Closed oifj34f34f closed 7 months ago
It seems to be a query issue:
curl 'https://web.archive.org/cdx/search/cdx?url=https://kisslinux.org/&output=json&from=202402&to=202402&collapse=digest'
[
[
"urlkey",
"timestamp",
"original",
"mimetype",
"statuscode",
"digest",
"length"
],
[
"org,kisslinux)/",
"20240205160757",
"https://kisslinux.org/",
"warc/revisit",
"-",
"AQ23MLDHMGYAJZ2VEVXD2JIY2L6SHNUD",
"848"
]
]
Hi @oifj34f34f thanks for digging into that! This stems from the use of the collapse=digest
option, which asks the CDX API to only return unique results.
If you request without that option, you get three entries for that period:
[["urlkey","timestamp","original","mimetype","statuscode","digest","length"],
["org,kisslinux)/", "20240205160757", "https://kisslinux.org/", "warc/revisit", "-", "AQ23MLDHMGYAJZ2VEVXD2JIY2L6SHNUD", "848"],
["org,kisslinux)/", "20240205160757", "https://kisslinux.org/", "warc/revisit", "-", "AQ23MLDHMGYAJZ2VEVXD2JIY2L6SHNUD", "848"],
["org,kisslinux)/", "20240224161022", "https://kisslinux.org/", "text/html", "200", "AQ23MLDHMGYAJZ2VEVXD2JIY2L6SHNUD", "5200"]]
Note that they all have the same digest of AQ23MLDHMGYAJZ2VEVXD2JIY2L6SHNUD
, meaning their underlying page contents are the same.

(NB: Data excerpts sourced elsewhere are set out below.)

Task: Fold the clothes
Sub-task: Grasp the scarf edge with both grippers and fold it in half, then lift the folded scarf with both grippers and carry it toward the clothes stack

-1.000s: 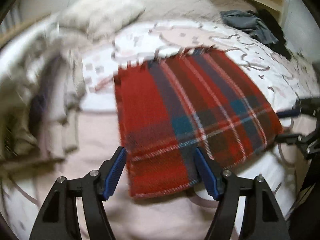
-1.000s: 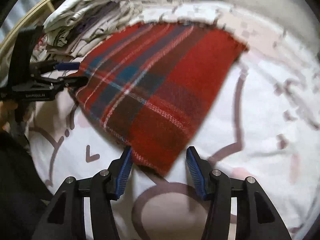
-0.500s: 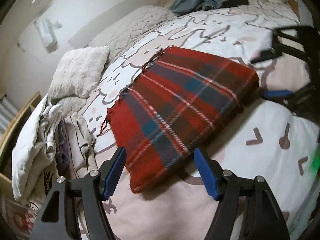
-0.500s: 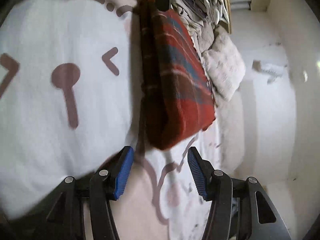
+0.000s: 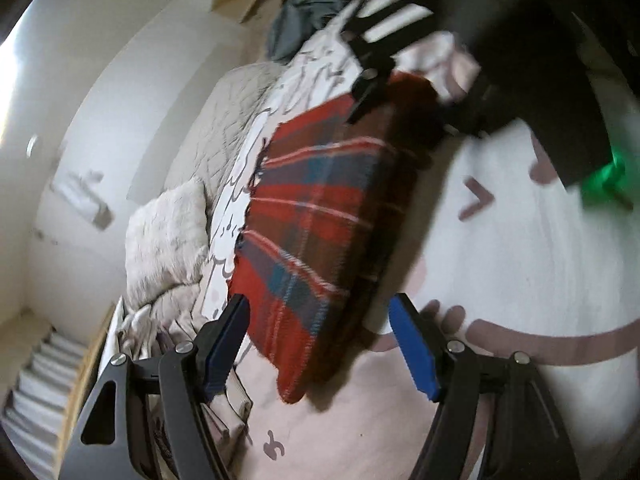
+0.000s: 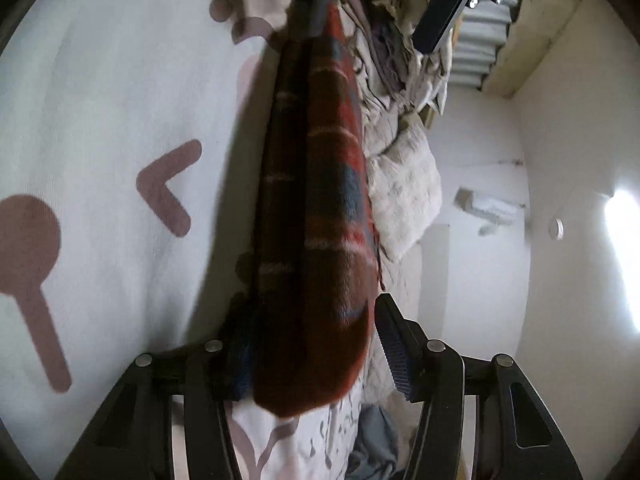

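Note:
A folded red plaid blanket (image 5: 320, 208) lies on the white patterned bed cover (image 5: 520, 260). In the left wrist view its near end sits between the blue pads of my left gripper (image 5: 320, 344), which is open with gaps on both sides. At the blanket's far end, my right gripper (image 5: 368, 80) shows as a dark blur. In the right wrist view the blanket (image 6: 328, 200) is seen edge-on, its end between the closing jaws of my right gripper (image 6: 312, 320). One finger is hidden behind the cloth, and the other pad (image 6: 394, 348) stands just clear. My left gripper (image 6: 440, 12) appears far off.
A pile of pale clothes (image 5: 160, 320) and a fluffy pillow (image 5: 168, 232) lie along the bed's far side by the wall. A grey garment (image 5: 304, 20) sits at the bed's end. A person's dark sleeve (image 5: 540, 60) crosses the left wrist view's upper right.
Both views have rolled strongly. The right gripper has dropped onto the blanket's end, which now sits between its narrowed jaws. The left gripper has closed in on the opposite end.

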`<state>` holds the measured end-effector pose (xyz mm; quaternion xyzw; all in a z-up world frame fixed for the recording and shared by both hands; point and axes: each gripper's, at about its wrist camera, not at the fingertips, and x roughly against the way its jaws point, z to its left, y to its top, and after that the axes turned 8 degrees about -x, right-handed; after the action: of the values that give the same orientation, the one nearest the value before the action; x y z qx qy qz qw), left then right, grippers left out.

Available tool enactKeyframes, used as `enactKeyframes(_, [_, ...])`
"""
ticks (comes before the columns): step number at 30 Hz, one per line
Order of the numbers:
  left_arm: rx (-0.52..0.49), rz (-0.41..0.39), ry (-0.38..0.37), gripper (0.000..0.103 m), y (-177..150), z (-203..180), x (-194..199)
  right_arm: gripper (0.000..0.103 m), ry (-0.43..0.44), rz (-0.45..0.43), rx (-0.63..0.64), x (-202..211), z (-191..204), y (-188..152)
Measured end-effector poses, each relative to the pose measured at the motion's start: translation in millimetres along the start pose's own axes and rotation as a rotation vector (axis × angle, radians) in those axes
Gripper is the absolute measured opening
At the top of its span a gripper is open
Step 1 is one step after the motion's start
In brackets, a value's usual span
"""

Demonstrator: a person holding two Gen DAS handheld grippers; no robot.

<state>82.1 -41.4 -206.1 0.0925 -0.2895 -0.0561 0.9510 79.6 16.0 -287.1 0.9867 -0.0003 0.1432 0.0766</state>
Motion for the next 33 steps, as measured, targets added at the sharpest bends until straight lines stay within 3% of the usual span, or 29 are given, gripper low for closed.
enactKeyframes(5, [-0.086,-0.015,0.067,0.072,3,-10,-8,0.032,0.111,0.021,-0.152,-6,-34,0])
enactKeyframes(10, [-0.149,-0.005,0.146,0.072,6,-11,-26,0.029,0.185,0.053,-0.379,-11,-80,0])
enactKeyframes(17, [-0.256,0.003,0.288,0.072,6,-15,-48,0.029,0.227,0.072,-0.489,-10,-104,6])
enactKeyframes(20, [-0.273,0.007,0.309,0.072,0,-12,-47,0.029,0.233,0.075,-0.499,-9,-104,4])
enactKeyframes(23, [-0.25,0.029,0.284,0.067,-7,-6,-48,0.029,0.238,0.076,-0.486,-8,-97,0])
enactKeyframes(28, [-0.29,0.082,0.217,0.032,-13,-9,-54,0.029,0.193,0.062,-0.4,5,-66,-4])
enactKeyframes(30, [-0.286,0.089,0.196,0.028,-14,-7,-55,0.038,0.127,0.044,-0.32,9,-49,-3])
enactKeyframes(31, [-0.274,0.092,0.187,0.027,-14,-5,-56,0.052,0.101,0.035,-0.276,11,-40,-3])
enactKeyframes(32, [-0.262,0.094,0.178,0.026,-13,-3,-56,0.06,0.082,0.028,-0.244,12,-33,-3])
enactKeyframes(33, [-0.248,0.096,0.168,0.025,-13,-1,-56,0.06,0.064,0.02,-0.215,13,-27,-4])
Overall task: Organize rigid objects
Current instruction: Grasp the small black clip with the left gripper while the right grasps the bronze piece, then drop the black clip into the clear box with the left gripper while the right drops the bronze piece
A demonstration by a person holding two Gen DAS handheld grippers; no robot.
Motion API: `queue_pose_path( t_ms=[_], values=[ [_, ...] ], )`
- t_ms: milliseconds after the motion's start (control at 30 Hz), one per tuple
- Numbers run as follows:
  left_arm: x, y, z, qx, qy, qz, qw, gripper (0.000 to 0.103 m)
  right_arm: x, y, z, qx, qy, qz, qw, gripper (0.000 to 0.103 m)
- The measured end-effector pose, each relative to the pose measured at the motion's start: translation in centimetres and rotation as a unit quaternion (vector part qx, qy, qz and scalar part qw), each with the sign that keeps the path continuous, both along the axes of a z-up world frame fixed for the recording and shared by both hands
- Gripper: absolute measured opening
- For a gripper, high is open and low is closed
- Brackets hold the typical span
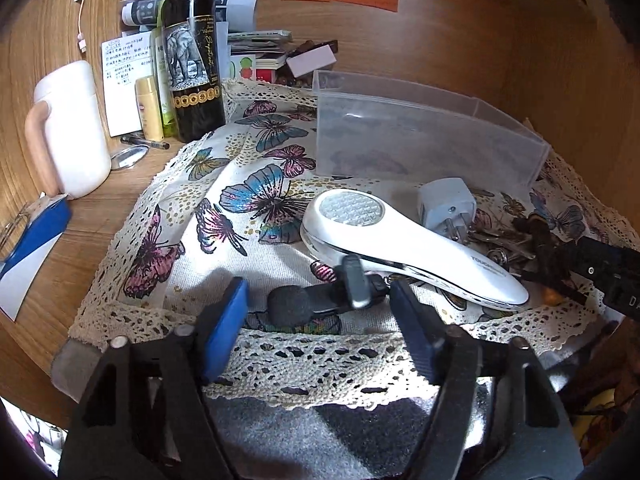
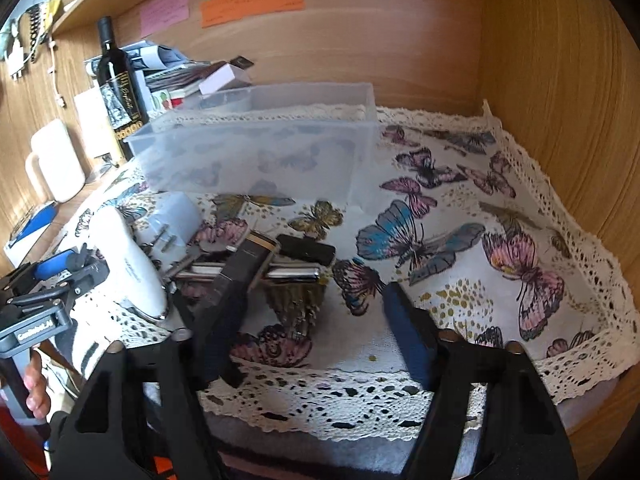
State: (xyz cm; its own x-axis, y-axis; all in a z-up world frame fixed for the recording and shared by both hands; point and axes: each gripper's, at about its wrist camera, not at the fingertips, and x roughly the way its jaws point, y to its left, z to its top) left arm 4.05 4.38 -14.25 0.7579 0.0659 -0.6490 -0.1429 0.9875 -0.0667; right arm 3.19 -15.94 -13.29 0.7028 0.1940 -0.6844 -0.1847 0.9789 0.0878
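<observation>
Low in the left wrist view, the left gripper [image 1: 320, 312] stands with its blue pads spread apart, and between them on the butterfly cloth [image 1: 256, 200] lies a small clip-on microphone [image 1: 320, 300] with a dark foam ball; neither pad presses on it. Right of centre rests a white handheld device [image 1: 404, 248], its handle running toward the lower right. Just behind it sits a pale plug adapter [image 1: 448, 208] with its prongs facing the camera, and to the right of that a bunch of keys [image 1: 508, 248]. A clear plastic bin [image 1: 420, 140] stands in the upper middle. At the upper left are a dark wine bottle [image 1: 192, 52] and a white jug [image 1: 72, 128] on the wooden desk [image 1: 80, 240]. The other gripper's black body enters at the right edge.

Across the bottom of the right wrist view, the right gripper [image 2: 304, 320] has its fingers apart with nothing pinched; its left finger crosses in front of a dark rectangular object [image 2: 308, 252] and the metal pieces beside it, which lie at centre, and whether it touches them I cannot tell. The white device shows at centre left, the adapter behind it, and the bin fills the upper middle. At the left edge the left gripper appears, with a person's fingers [image 2: 36, 392] below it.
</observation>
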Motion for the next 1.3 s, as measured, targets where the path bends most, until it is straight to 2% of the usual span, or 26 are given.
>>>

I agree that this is inconsistent with web.archive.org's UI, though this was an intentional choice to avoid presenting redundant snapshots on memory- and bandwidth-restricted clients.
Let me know what you think; adding an option to show these snapshots would be feasible, but I am not sure if it would be particularly useful.
@ticky Thanks for the reply, it makes sense!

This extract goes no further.